INPUT DATA
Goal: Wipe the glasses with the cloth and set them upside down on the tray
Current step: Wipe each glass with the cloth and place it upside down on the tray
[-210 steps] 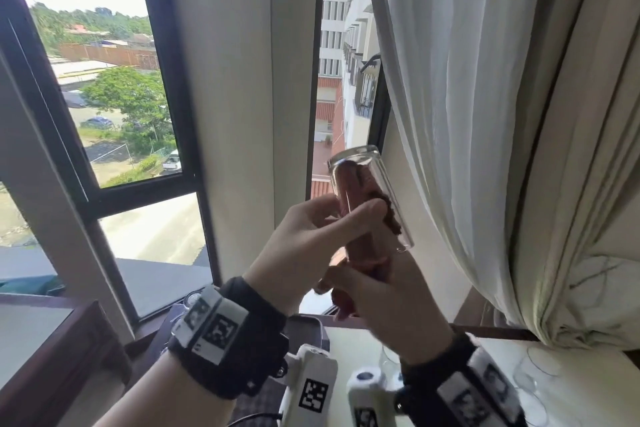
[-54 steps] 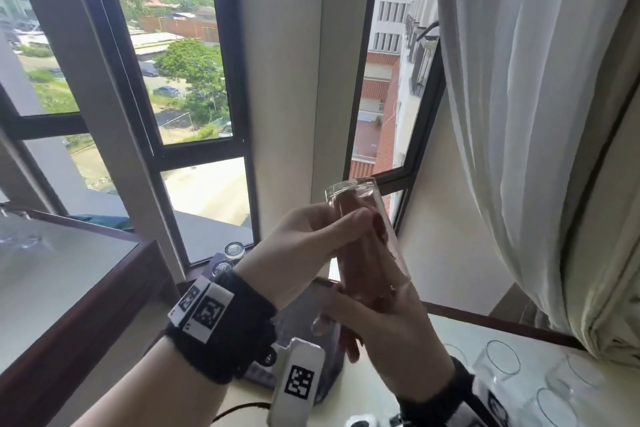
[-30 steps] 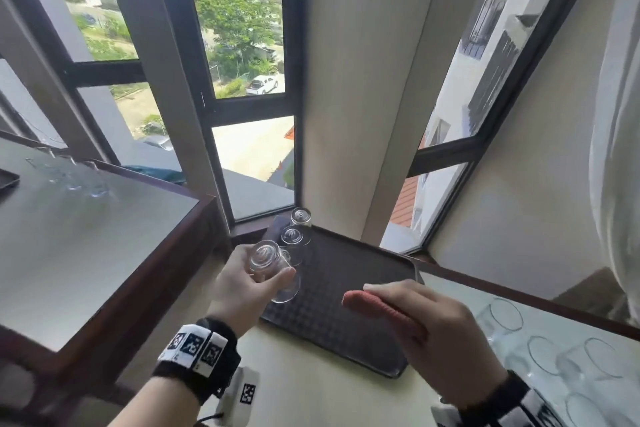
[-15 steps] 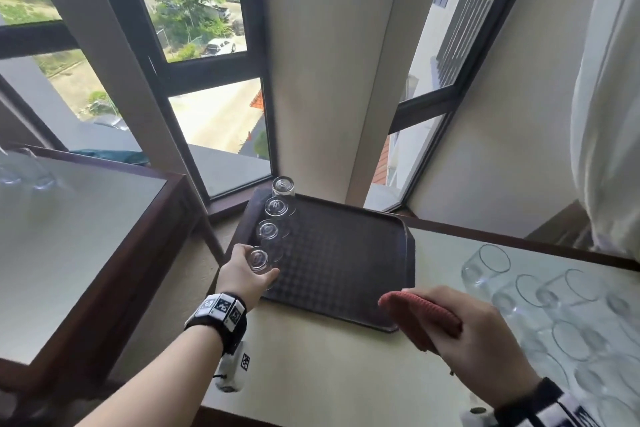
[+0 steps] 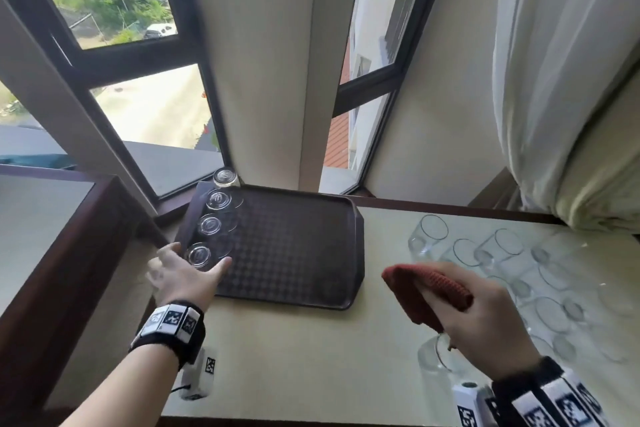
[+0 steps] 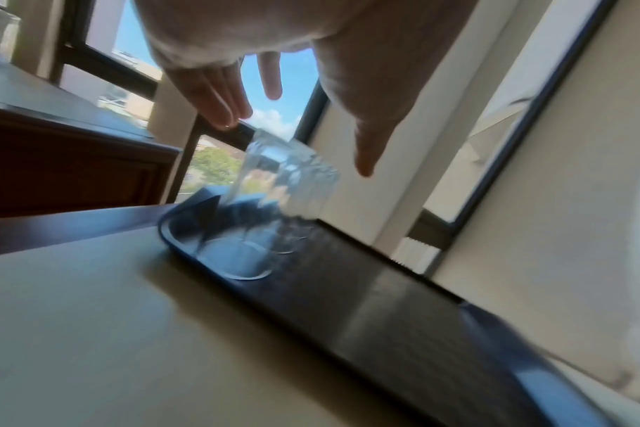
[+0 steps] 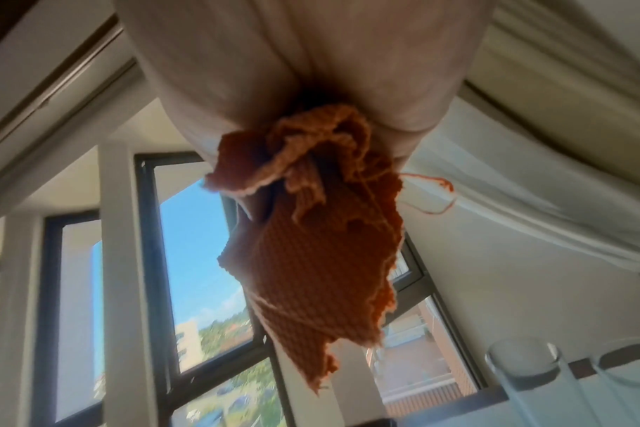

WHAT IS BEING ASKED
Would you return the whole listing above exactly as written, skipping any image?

TASK RESULT
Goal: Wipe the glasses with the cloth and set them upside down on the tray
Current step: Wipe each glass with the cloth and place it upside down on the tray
[-210 steps] 
[-54 steps] 
[-30 steps] 
[-15 steps] 
[+0 steps] 
[+0 steps] 
[+0 steps] 

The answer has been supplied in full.